E ela ao menos acertava muita vez no valor do prémio final?
- Se não, fizeste bem em esquecê-la. Por outro lado, se acertava... Era retomares a relação e inscrevê-la de imediato no programa do gordo. Ainda ganhavas um carro, ou uma moto 4, ou até um fim de semana na Madeira para 2 pessoas...
Isso não sei, nunca vi um Preço Certo até ao fim. Eu prefiro investir tempo e dinheiro a ligar para a SIC de madrugada a tentar adivinhar apelidos começados por A.

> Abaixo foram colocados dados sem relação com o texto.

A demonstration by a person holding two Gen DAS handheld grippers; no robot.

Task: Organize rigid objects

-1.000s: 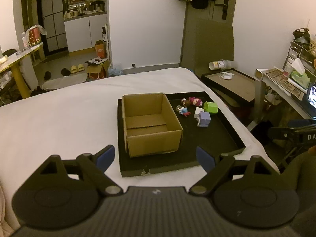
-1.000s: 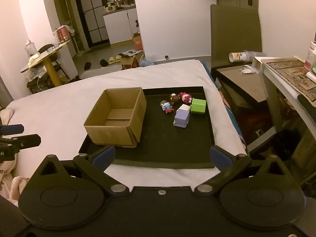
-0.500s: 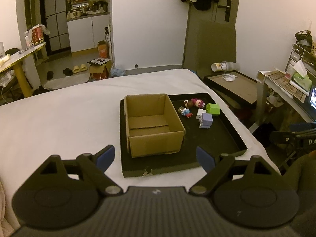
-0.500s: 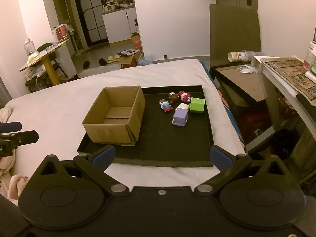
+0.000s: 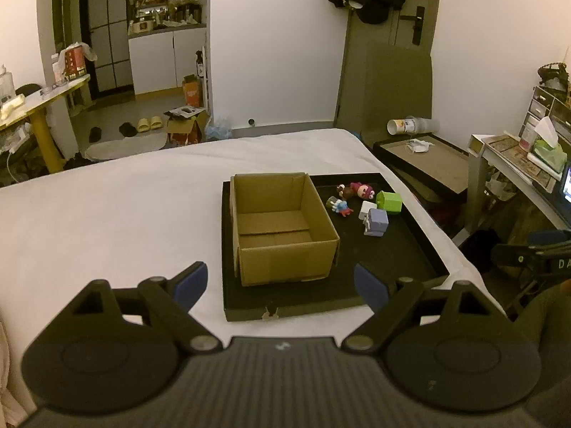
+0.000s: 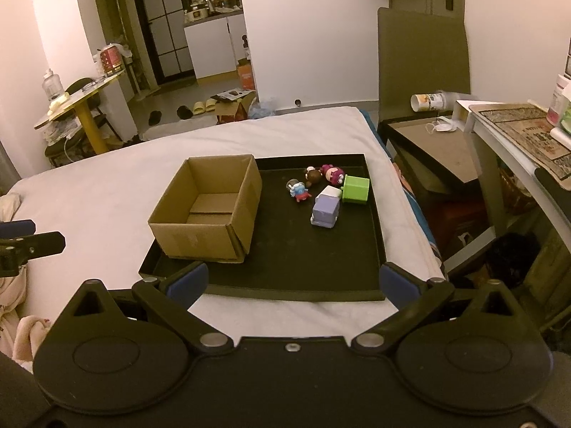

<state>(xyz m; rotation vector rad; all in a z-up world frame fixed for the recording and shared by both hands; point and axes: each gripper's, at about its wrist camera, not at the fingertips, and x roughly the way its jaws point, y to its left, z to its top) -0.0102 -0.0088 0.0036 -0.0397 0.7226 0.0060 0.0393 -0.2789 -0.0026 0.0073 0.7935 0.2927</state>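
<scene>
An open, empty cardboard box [image 5: 282,224] [image 6: 210,210] stands on the left part of a black tray [image 5: 399,260] [image 6: 321,260] on a white bed. To the box's right lie small toys: a green cube [image 5: 389,201] [image 6: 355,189], a purple block figure [image 5: 376,221] [image 6: 325,210], a pink-haired figure [image 5: 362,189] [image 6: 332,174], a brown figure [image 6: 313,176] and a small red-and-blue figure [image 5: 340,207] [image 6: 299,190]. My left gripper [image 5: 282,281] is open and empty, short of the tray's near edge. My right gripper [image 6: 292,280] is open and empty, over the tray's near edge.
The bed's right edge [image 6: 410,214] drops to a low black side table [image 6: 439,146] with a tipped cup [image 6: 430,100]. A desk [image 6: 517,142] stands at the far right. The other gripper shows at the left edge of the right wrist view [image 6: 25,246].
Both views have drifted slightly; the box and toys sit a little higher and further in the left view. Nothing on the tray has moved and both grippers stay open.
</scene>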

O genocídio foi uma operação de subtracção.
Vani,
A lógica não dita a existência, e só porque não vês algo isso não quer dizer que não esteja lá. Também nunca viste o meu primo mas ele existe.
Gata,
E afinal quem é que matou o J. R.?
AD,
foi o pai!
Ai, não, esquece, o pai matou foi a Laura Palmer!
A Laura Palmier? Matou-a à dentada?
Post suberbo! Tenho que o ler outra vez.
Porque é que os pais têm a mania de nos perguntar pelos ex-namorados? quem é que guarda registo dos ex-namorados? ninguém quer saber por onde é que eles andam, a não ser que sejam uma ameaça de morte, a nossa morte, aí convém mudar de país.
"nazismo era sinal de matemátima amaricado". Isto está muito bom!
Quase tão bom como o teu texto AD.
Os textos do AD são sempre melhores do que qualquer coisa que eu diga/escreva/cozinhe/faça sexo com.
Já disse, inclusive, à minha gaja para me deixar e casar e ter filhos com um dos posts do AD.
Ficava melhor servida, sem dúvida.
E ela depois adoptava-os é?
Então e eu posso ter filhos com os teu posts? não precisavamos casar nem nada. Ah! e com os do AD também! e com as fotos do Grilu! e com os desenhos do A!
É.É um facto. Eu sou uma mulher da
vida ...
Eu não sou de fazer juízos de valor, mas acho que conseguias convencer os meus posts e os posts do AD a fazerem qualquer coisa contigo...
As fotos do grilu parecem-me mais na onda do voyeurismo.
E os desenhos do A... pronto, são os desenhos do A.
Não tenho nada contra manifestações de arte daquela orientação sexual. Nada mesmo. Até já podem casar em Portugal e tudo, portanto...
Até os meus posts têm vidas mais interessantes que eu.
Portanto resumido e espremido, temos ali dois problemas de aguda solvência, certo? opto então pela fertilização in vitro.
obrigado, AD.
Err... de nada?
O que eu curtia de fotografar uma alta javardice entre gajas, posts e desenhos animados, pá...
Mas se os posts e os desenhos animados não aparecerem também não é por isso que se deixa de filmar.